Outfielders; Dustin Fowler, Leonardo Molina, and Alexander Palma: This could wind up being the most volatile position team in due time given the amount of talent being thrust into the system recently with the signings of players like Juan De Leon, Jonathan Amundaray, and others, the high ceiling of oft-injured Kendall Coleman, and the safeness in the projections of the likes of Taylor Dugas, Ben Gamel, and Mark Payton. However, the trio of Fowler, Molina, and Palma all presently have the best combination of ceiling and safeness in their projections right now that they narrowly beat out the competition here. Fowler is the safest bet of the trio given his advanced ability to put the ball in play and above average power potential from the pull-side, two pluses that would play well in Yankee Stadium eventually. Molina hit just .193 in his debut season this year in the Gulf Coast League but bypassed the Dominican Summer League and was lauded for his professional approach as a 16-year old this year. He has all the earmarks of making a Ramon Flores-like jump in production in his second season. And Palma, not exactly toolsy, has shown a real knack for hitting [he hit .305 this year in the GCL and struck out just 15 times in 52 games] and his defensive game continues to grow into the adequate range.

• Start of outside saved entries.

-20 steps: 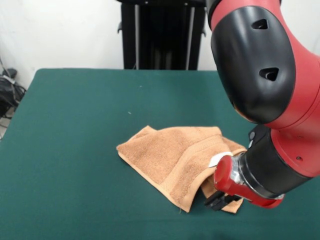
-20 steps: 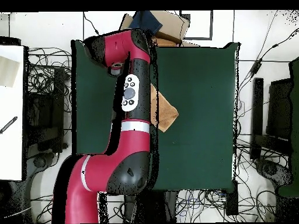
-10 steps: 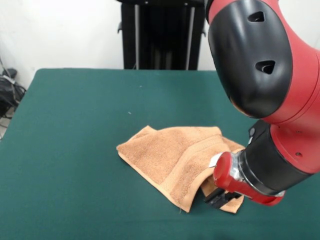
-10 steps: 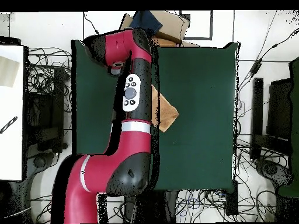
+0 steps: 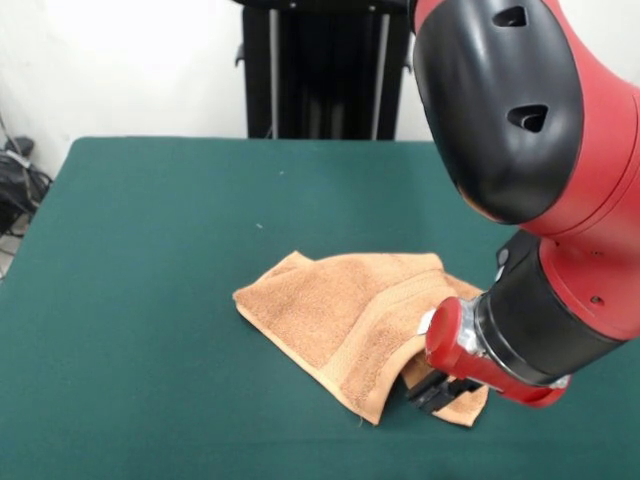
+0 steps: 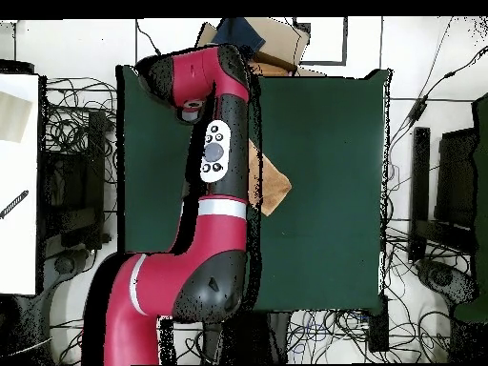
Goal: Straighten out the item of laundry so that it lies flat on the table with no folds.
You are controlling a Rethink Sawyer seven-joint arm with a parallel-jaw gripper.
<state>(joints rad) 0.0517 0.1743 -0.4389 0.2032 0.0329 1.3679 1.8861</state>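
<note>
The tan towel (image 5: 340,310) lies folded over itself on the green table (image 5: 150,250), right of the middle, with a raised fold along its near right side and a white tag (image 5: 430,320) by that fold. My gripper (image 5: 440,388) sits low at the towel's near right corner, its black tips partly under the raised fold. I cannot see whether it holds the cloth. In the overhead view the arm (image 6: 217,162) covers the gripper and much of the towel (image 6: 272,186), which shows at the arm's right edge on the table (image 6: 324,191).
The black pedestal (image 5: 320,70) stands at the table's far side. My large red and black arm (image 5: 530,150) fills the right of the front view. In the overhead view a cardboard box (image 6: 276,43) sits past the table's top edge, with cables (image 6: 76,124) around it.
My gripper has shifted slightly left, closer in under the towel's raised near right fold. The towel has hardly moved.
</note>
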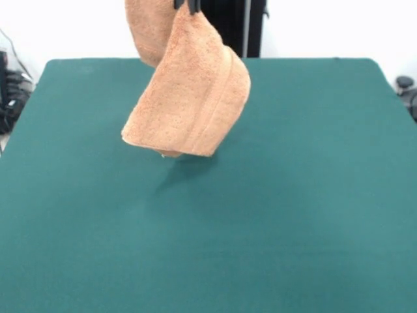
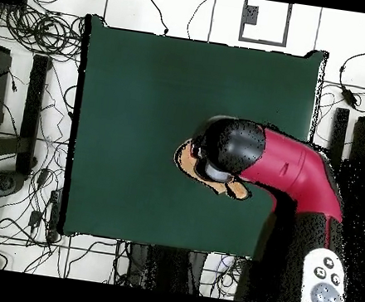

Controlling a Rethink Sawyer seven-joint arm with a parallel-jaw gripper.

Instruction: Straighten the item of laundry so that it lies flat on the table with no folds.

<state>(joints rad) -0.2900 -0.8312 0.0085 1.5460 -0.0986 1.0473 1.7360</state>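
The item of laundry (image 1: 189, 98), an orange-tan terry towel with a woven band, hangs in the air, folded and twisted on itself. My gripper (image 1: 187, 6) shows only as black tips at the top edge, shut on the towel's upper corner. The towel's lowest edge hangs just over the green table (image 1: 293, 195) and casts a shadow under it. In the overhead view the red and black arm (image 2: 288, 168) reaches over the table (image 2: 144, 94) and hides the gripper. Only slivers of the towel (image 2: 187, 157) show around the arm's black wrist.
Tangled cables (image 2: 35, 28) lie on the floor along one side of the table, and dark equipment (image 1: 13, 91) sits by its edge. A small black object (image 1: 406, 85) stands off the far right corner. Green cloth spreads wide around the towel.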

Starting Pitchers; Daniel Camarena, Justin Kamplain, Jaron Long, Jordan Montgomery, and Matt Tracy: This quintet all have two things thing in common -- neither are overpowering and all five know how to pitch backwards. Montgomery [this year's fourth round pick] and Tracy have the better arms of the group, able to sit mostly in the 91-93 mph range with their fastballs, so they're not exactly soft-tossers, especially as left-handed pitchers. But none of the five will hit the mid-90s routinely yet all five have shown a propensity for getting outs consistently with secondary pitches that range anywhere from above average to plus. A strong argument could be made to put the likes of Rookie Davis, Gabe Encinas, Juan Jimenez, and other harder throwers on the third team here, but nearly everyone behind this group has some work to do with their overall pitch-ability before ascending the ranks.

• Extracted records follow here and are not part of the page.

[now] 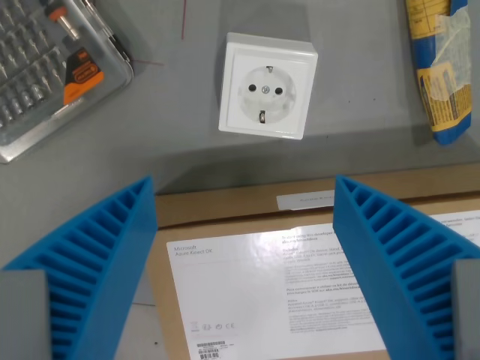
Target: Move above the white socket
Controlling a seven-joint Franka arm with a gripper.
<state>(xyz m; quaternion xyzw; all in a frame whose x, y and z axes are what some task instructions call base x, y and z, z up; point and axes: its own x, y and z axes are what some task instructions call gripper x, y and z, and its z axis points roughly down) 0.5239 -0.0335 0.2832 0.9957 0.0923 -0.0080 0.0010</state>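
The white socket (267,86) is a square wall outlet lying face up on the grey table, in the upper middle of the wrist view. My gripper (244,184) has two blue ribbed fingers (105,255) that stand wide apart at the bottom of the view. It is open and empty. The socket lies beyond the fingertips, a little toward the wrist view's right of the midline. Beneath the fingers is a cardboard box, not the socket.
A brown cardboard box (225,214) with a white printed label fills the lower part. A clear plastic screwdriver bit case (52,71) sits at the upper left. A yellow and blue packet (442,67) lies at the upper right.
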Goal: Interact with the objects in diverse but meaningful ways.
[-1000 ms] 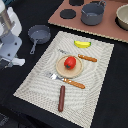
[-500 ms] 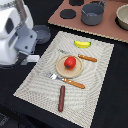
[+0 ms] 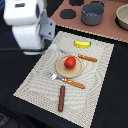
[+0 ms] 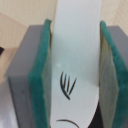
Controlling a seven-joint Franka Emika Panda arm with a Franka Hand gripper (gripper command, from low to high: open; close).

Relievers; Nick Goody and Danny Burawa: We're selecting just two relievers for each All-Team squad and both Goody and Burawa, while still needing to iron out some kinks with their command and overall pitch-ability, bring some explosive stuff to the mound. Goody, back from Tommy John surgery this year, struck out better than a batter per inning pitch on the strength of a 92-94 mph fastball that reached 97 mph, a plus big league curveball, and a changeup that is noticeably better than his pre-surgery days. Burawa possesses a sinker that has hit 100 mph and a slider than can be unhittable at times. Both need to further better their command but both also have sky-high ceilings as potential back-end of the bullpen type pitchers. Branden Pinder makes a strong argument to land here, as does left-hander Dietrich Enns once he comes back from Tommy John surgery. And somebody like Conor Mullee, Reynaldo Polanco, or Philip Walby could force their way into these discussions eventually, but for now it's tough to beat out Goody and Burawa, both of whom are closing in on being big league ready.